■ EXERCISE DETAILS ■
Would you quote the material below from its first line through the line containing "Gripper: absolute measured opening", exactly and with both ends included?

■ DATA BLOCK ■
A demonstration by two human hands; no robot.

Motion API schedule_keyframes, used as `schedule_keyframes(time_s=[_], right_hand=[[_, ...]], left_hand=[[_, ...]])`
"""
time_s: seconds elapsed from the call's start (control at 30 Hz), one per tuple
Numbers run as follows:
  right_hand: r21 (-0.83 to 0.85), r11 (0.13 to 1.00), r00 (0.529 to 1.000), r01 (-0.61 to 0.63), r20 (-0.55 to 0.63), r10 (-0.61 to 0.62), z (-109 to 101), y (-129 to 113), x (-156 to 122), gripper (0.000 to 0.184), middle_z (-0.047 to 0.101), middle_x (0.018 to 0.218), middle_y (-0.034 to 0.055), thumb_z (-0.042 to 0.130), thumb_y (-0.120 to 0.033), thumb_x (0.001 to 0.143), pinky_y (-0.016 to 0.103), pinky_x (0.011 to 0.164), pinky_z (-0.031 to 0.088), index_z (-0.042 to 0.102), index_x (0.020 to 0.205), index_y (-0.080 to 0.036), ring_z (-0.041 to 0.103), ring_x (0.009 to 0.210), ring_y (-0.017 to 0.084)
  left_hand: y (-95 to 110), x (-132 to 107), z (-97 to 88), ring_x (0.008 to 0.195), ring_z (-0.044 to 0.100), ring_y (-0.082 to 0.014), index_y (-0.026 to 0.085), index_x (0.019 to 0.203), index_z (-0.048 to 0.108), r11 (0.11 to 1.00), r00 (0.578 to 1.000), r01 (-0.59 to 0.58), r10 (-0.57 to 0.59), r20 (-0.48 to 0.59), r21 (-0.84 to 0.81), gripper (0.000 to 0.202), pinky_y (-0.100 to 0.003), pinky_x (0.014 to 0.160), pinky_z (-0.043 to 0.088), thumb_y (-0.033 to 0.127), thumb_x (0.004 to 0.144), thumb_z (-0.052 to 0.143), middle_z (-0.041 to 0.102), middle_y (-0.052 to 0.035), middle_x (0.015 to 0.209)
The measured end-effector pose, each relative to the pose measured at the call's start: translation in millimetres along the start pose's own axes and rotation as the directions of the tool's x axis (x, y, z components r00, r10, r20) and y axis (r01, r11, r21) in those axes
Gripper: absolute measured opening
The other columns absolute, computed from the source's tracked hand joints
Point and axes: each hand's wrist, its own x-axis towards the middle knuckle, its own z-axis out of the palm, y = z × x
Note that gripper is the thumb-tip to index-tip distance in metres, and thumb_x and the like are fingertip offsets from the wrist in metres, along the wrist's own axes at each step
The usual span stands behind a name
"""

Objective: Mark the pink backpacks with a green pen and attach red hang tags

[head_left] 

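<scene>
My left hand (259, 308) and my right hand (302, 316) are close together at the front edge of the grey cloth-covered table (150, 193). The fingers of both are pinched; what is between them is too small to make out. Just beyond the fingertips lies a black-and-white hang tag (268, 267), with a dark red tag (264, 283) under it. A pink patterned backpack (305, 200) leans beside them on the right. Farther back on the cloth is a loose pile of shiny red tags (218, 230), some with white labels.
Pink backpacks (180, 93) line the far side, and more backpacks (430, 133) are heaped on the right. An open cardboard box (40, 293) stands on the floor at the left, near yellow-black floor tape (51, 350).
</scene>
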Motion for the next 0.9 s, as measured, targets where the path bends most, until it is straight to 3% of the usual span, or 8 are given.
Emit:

■ TASK RESULT ■
A demonstration by two human hands; no robot.

Motion API schedule_keyframes, used as `schedule_keyframes(time_s=[_], right_hand=[[_, ...]], left_hand=[[_, ...]])`
"""
time_s: seconds elapsed from the call's start (control at 30 Hz), one per tuple
Numbers run as follows:
  right_hand: r21 (-0.83 to 0.85), r11 (0.13 to 1.00), r00 (0.529 to 1.000), r01 (-0.61 to 0.63), r20 (-0.55 to 0.63), r10 (-0.61 to 0.62), z (-109 to 101), y (-129 to 113), x (-156 to 122), gripper (0.000 to 0.184), middle_z (-0.047 to 0.101), middle_x (0.018 to 0.218), middle_y (-0.034 to 0.055), thumb_z (-0.042 to 0.130), thumb_y (-0.120 to 0.033), thumb_x (0.001 to 0.143), pinky_y (-0.016 to 0.103), pinky_x (0.011 to 0.164), pinky_z (-0.031 to 0.088), index_z (-0.042 to 0.102), index_x (0.020 to 0.205), index_y (-0.080 to 0.036), ring_z (-0.041 to 0.103), ring_x (0.009 to 0.210), ring_y (-0.017 to 0.084)
  left_hand: y (-95 to 110), x (-132 to 107), z (-97 to 88), ring_x (0.008 to 0.195), ring_z (-0.044 to 0.100), ring_y (-0.082 to 0.014), index_y (-0.026 to 0.085), index_x (0.019 to 0.203), index_z (-0.048 to 0.108), r11 (0.11 to 1.00), r00 (0.578 to 1.000), r01 (-0.59 to 0.58), r10 (-0.57 to 0.59), r20 (-0.48 to 0.59), r21 (-0.84 to 0.81), gripper (0.000 to 0.202), pinky_y (-0.100 to 0.003), pinky_x (0.014 to 0.160), pinky_z (-0.043 to 0.088), thumb_y (-0.033 to 0.127), thumb_x (0.004 to 0.144), thumb_z (-0.052 to 0.143), middle_z (-0.041 to 0.102), middle_y (-0.052 to 0.035), middle_x (0.015 to 0.209)
The measured end-effector pose, each relative to the pose measured at the call's start: translation in millimetres along the start pose's own axes and rotation as the directions of the tool's x axis (x, y, z components r00, r10, r20) and y axis (r01, r11, r21) in those axes
Gripper: absolute measured opening

There is no more to the output.